Now, as the renamed Bank Andara cranks up operations, Keny-Guyer is hopeful. If the strategy works in Indonesia, he says, Mercy Corps may try it in the Philippines next.

This departure from business as usual in the nonprofit realm is part of a major shift in the way people are taking on the world's social problems. In developing nations and parts of the U.S., governments have failed to make substantial progress against poverty, disease, and illiteracy. Traditional charities and social service agencies often provide Band-Aids for problems instead of long-term solutions. Now a new breed of do-gooder—the social entrepreneur—is trying fresh approaches. While the term is used in many different ways, there's a narrow definition that gets to the heart of what makes these people stand out: Rather than depending solely on handouts from philanthropists, social entrepreneurs generate some of their own revenues and use business techniques to address social goals. "Traditional ways of doing things haven't produced the kind of progress we all hoped for, so we're trying to come up with new approaches that are truly transformational," says Keny-Guyer.
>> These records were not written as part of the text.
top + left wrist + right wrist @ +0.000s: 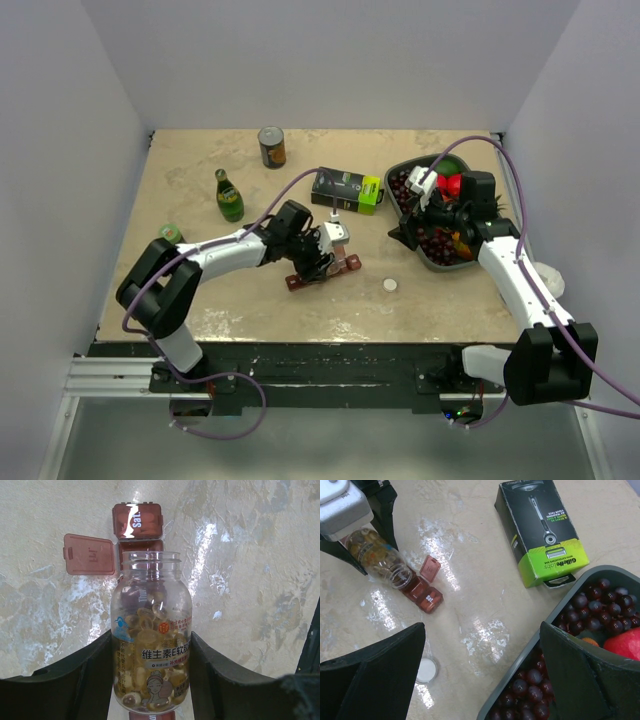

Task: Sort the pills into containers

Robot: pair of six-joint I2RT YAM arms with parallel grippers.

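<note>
My left gripper (150, 680) is shut on a clear, uncapped pill bottle (151, 640) full of yellow softgels. Its mouth points at the dark red container strip (137, 521). One lid (89, 554) stands open beside the bottle's mouth; the end compartment marked "Sat" is closed. From above, the bottle (335, 240) lies tilted over the strip (322, 272) in the left gripper (325, 250). In the right wrist view the bottle (375, 557) touches the strip (422, 594). My right gripper (482, 675) is open and empty, above the table beside the fruit tray.
The bottle's white cap (426, 670) lies on the table right of the strip (389, 285). A black-and-green razor box (346, 190), a grey tray (447, 266) of grapes and fruit, a green bottle (229, 196) and a can (272, 147) stand further back.
</note>
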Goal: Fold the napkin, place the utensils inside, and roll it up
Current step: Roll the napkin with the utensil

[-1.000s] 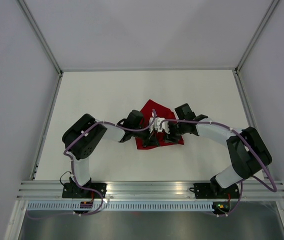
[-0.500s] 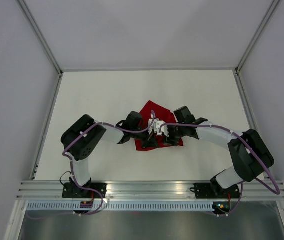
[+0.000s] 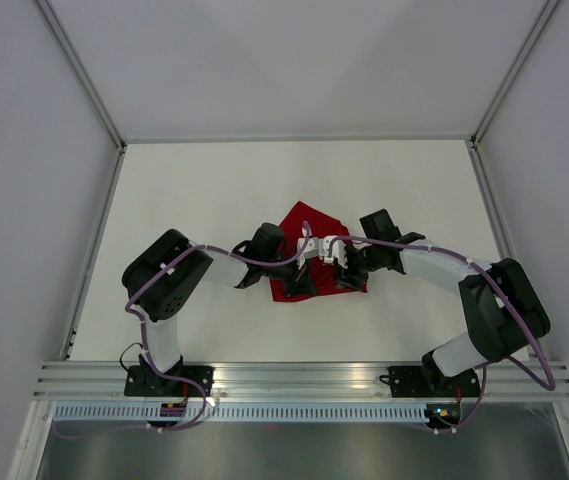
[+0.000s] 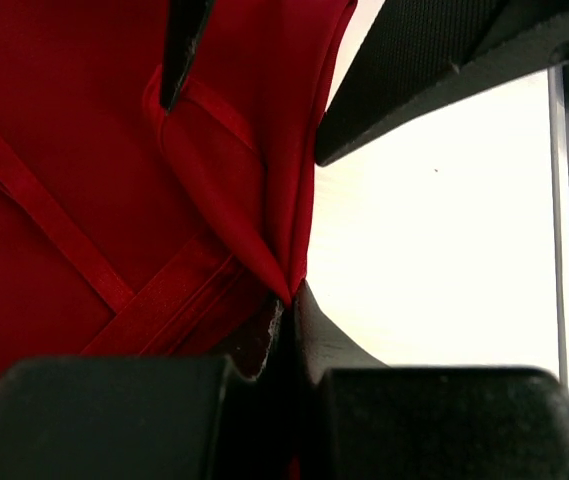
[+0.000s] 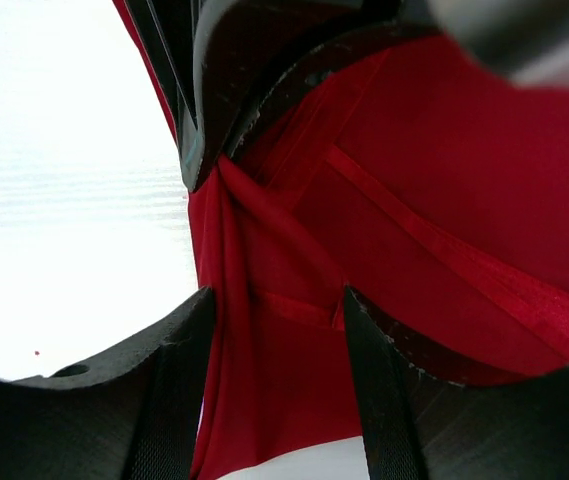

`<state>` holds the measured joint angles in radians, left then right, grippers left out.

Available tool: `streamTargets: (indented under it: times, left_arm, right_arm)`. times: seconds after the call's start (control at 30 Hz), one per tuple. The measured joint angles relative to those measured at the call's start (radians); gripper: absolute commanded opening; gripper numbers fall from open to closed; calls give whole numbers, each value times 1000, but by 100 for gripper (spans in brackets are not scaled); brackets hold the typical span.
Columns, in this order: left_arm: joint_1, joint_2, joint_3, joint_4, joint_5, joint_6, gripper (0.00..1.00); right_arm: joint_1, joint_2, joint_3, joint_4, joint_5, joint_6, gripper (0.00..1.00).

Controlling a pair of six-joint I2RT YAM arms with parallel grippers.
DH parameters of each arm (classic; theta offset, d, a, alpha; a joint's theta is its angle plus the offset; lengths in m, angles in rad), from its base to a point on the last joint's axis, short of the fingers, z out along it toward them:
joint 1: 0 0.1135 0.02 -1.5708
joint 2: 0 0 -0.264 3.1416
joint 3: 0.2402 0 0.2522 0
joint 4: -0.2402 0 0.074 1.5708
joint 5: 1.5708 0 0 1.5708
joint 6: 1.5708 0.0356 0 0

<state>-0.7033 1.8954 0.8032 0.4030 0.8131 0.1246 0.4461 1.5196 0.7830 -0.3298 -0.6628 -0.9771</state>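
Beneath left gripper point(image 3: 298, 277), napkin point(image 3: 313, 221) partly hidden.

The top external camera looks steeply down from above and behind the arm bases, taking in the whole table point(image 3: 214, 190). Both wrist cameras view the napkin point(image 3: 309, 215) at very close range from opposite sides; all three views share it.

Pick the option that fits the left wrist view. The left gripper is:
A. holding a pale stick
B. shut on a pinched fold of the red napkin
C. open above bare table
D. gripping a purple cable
B: the left gripper has its fingertips closed together on a gathered fold of the napkin, and the cloth fans out from that pinch.
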Motion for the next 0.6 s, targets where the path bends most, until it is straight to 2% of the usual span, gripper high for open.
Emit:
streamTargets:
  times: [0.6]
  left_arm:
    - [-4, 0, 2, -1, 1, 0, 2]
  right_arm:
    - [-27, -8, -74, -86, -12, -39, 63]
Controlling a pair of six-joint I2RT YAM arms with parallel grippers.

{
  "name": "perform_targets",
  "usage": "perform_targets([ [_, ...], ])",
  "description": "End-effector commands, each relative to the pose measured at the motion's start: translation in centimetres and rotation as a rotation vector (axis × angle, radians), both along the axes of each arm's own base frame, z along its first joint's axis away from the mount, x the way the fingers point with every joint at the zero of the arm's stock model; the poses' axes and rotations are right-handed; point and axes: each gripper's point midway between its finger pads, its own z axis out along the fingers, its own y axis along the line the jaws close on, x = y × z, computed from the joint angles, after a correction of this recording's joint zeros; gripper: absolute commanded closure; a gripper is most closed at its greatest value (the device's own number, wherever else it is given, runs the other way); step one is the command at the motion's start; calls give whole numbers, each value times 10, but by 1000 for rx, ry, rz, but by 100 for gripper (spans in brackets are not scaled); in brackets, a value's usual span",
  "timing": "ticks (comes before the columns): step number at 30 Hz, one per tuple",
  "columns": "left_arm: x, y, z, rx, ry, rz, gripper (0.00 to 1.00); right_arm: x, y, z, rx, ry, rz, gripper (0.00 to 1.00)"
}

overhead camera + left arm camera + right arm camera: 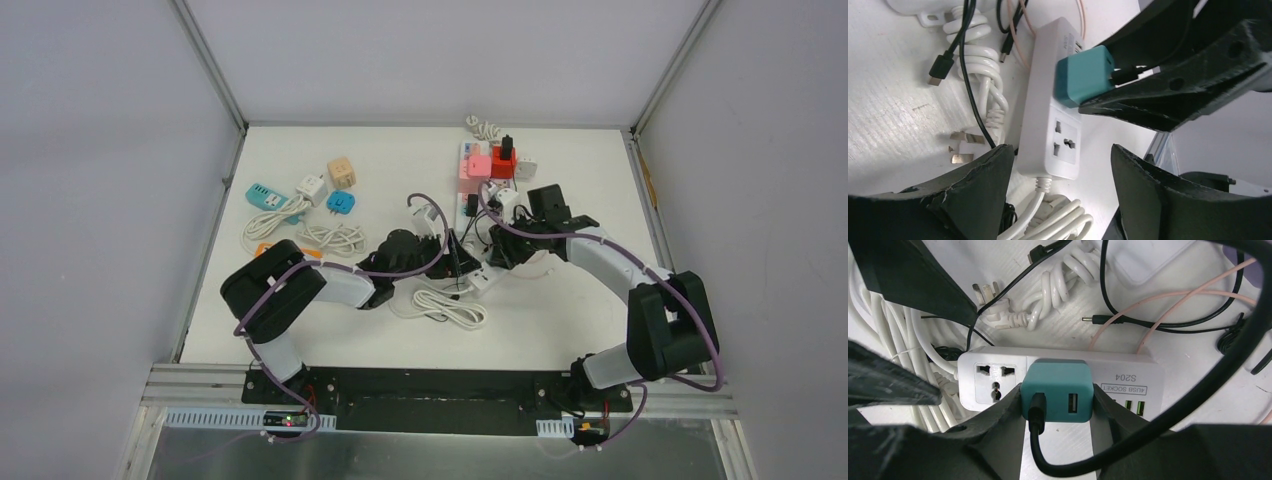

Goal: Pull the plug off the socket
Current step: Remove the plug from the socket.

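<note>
A teal plug, a USB charger with a black cable in one port, sits in the white socket strip. My right gripper is shut on the teal plug, one finger pressed against each side. In the left wrist view the same plug shows between the right arm's black fingers. My left gripper is open and straddles the cord end of the strip, with a gap on the right side. In the top view both grippers meet over the strip at mid-table.
A coiled white cord lies just in front of the strip. A loose white plug, black leads and a pink cable lie around it. A second strip with pink and red adapters lies at the back. Several adapters lie back left.
</note>
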Motion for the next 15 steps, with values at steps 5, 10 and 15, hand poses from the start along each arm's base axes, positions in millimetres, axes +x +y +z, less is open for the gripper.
perform_targets([
  [5, 19, -9, 7, -13, 75, 61, 28, 16, -6, 26, 96, -124, -31, 100],
  [10, 17, -15, 4, -22, 119, 40, 31, 19, -11, 25, 97, -133, -46, 100],
  [15, 15, -17, 3, -34, 155, 38, 33, 23, -18, 27, 101, -150, -69, 100],
])
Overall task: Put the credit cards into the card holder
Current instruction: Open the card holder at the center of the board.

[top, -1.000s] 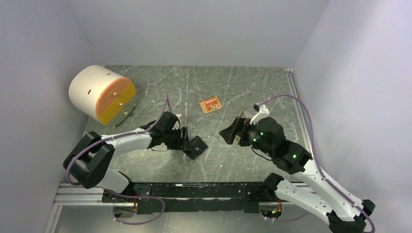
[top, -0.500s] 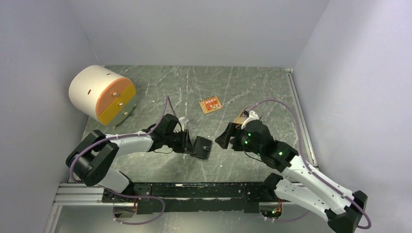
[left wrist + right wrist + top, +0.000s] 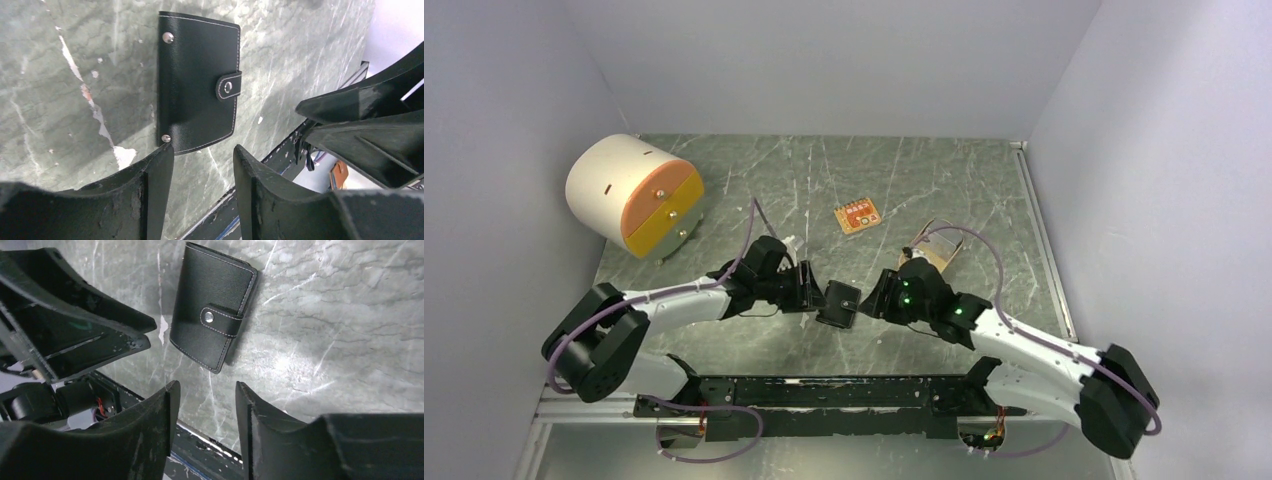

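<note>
Marbled green bench [image 3: 924,180] bears the snapped-shut black leather card holder [image 3: 838,303], flanked for unsnapping by parted, empty left fingers [image 3: 150,200] at 9 o'clock and right fingers [image 3: 150,425] at 3.

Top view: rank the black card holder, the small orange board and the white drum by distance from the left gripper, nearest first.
1. card holder: just right of the left gripper, between the two arms.
2. small orange board: farther back, mid-table.
3. white drum: back-left corner, clearly farthest.
</note>
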Controlling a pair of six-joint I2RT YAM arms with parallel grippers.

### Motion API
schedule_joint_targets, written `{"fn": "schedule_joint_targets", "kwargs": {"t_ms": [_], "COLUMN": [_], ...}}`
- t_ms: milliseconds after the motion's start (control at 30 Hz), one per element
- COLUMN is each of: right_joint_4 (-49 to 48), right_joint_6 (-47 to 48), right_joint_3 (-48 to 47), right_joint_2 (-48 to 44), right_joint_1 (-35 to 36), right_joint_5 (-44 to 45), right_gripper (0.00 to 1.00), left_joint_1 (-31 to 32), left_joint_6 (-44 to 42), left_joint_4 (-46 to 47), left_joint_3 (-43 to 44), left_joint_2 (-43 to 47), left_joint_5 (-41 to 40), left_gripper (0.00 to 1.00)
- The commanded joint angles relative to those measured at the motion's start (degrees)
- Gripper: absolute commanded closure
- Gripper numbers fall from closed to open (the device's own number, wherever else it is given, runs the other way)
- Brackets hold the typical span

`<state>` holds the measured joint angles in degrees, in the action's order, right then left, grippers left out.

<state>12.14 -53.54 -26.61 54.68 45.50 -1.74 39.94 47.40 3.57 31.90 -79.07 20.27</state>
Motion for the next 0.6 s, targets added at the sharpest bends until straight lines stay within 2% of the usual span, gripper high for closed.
{"fn": "schedule_joint_targets", "kwargs": {"t_ms": [0,167,333,567], "right_joint_4": [-7.5,-11.4,-13.6,-17.4], "right_joint_6": [-1.6,-1.1,-1.1,-0.2], "right_joint_3": [0.3,-0.1,-0.6,-0.3], "right_joint_2": [6.2,12.5,19.1,24.6], "right_joint_1": [0.3,0.7,1.2,2.2], "right_joint_5": [-2.3,-2.8,-3.2,-4.1], "right_gripper": [0.57,0.76,0.78,0.79], "left_joint_1": [-1.6,-2.2,-2.2,-2.2], "left_joint_6": [-0.4,-1.1,-3.3,-3.4], "left_joint_4": [0.1,4.9,2.8,7.2], "left_joint_3": [-1.0,-1.2,1.1,1.2], "left_joint_2": [-0.7,-2.9,-5.6,-9.0], "left_joint_5": [-1.5,2.0,0.9,4.6], "left_gripper": [0.47,0.45,0.42,0.40]}}
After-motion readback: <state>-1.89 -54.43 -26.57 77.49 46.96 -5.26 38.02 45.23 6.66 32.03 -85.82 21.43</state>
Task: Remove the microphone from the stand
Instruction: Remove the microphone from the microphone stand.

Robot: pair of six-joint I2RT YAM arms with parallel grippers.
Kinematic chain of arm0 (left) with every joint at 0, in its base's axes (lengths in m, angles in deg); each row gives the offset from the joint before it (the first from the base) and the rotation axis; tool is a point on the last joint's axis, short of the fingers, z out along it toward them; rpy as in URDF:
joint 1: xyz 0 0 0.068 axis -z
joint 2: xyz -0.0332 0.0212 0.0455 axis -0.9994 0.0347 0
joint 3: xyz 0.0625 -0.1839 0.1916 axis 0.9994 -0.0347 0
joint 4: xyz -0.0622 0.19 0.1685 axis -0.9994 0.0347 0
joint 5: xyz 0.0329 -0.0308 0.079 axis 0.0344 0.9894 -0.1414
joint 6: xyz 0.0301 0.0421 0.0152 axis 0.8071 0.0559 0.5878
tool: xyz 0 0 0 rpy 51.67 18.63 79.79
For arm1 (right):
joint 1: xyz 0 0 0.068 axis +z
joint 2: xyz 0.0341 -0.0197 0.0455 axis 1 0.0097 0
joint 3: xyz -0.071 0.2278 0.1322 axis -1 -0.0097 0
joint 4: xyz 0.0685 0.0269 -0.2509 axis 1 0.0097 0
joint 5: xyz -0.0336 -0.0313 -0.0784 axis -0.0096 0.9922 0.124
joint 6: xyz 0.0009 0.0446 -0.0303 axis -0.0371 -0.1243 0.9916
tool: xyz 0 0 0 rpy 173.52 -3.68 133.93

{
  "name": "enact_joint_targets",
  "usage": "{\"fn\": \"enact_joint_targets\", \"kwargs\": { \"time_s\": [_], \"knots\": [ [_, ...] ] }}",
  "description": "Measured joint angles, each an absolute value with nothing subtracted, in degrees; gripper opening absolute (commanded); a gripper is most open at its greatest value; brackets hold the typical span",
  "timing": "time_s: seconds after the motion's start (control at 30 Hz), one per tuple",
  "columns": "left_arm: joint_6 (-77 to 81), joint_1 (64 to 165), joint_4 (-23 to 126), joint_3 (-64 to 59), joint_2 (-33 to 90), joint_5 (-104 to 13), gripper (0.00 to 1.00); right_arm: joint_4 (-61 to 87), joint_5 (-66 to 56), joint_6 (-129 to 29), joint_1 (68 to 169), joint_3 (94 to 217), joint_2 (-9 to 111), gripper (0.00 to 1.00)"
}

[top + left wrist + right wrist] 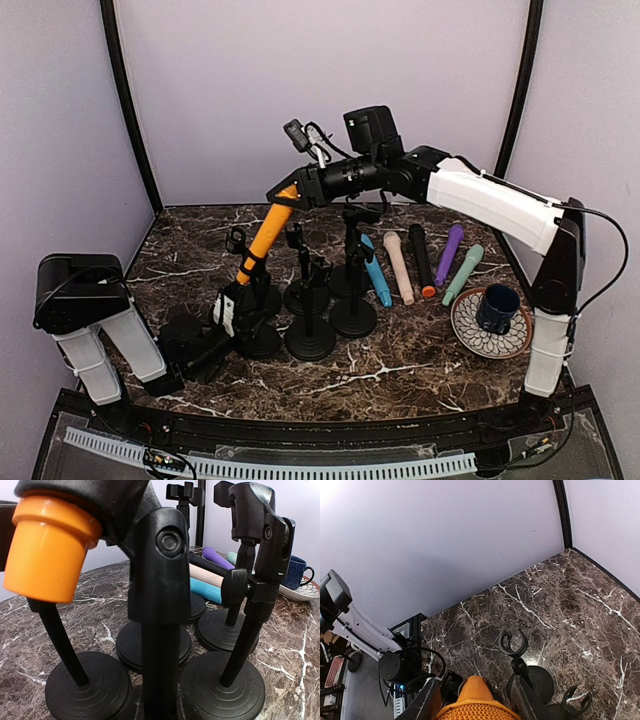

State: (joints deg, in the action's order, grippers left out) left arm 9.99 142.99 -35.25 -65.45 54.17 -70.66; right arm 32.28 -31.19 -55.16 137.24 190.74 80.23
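Observation:
The orange microphone [264, 236] slants up from the clip of a black stand [258, 335] at the left of the table. My right gripper [288, 192] is shut on its mesh head [475, 707], with one finger [422, 705] on each side. In the left wrist view the microphone's butt end [50, 550] sticks out below the clip [107, 500]. My left gripper [230, 308] is low at the stand and shut on its pole [160, 645]; its fingers are hidden in the left wrist view.
Three empty stands [310, 338] [353, 315] [303, 296] crowd just right of the held one. Several microphones lie behind them, from blue [377, 272] to green [463, 274]. A plate [468, 333] with a blue mug [497, 306] sits at the right.

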Motion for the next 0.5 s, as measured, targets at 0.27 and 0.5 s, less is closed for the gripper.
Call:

The idea of the social entrepreneur has been percolating for decades, but it has become a mass movement in the past couple of years. Thousands of people are launching ventures and trying out new business models, both for-profit and nonprofit. Now that the global financial crisis is squeezing charitable giving, socially oriented organizations are pushing even harder to reduce their dependence on donors and generate their own funds. Lehman Brothers, for instance, was a generous backer of both nonprofits and social entrepreneurs. No more. In this climate, only the most efficient and effective organizations will thrive.

Social entrepreneurs are being backed in part by a new generation of super-aggressive philanthropists and social investors, including Microsoft (MSFT) co-founder Bill Gates and former eBay (EBAY) executives Pierre M. Omidyar and Jeffrey Skoll. These guys expect results from their social investments and grants. Says Gates in an interview with BusinessWeek: "Nonprofits are applying what we've typically thought of as business strategies for better outcomes, and businesses are beginning to apply what I call creative capitalism strategies to increase the positive social impact of their work. That's a powerful combination." He believes the most effective way to make social progress is through partnerships among nonprofits, businesses, government, and philanthropists.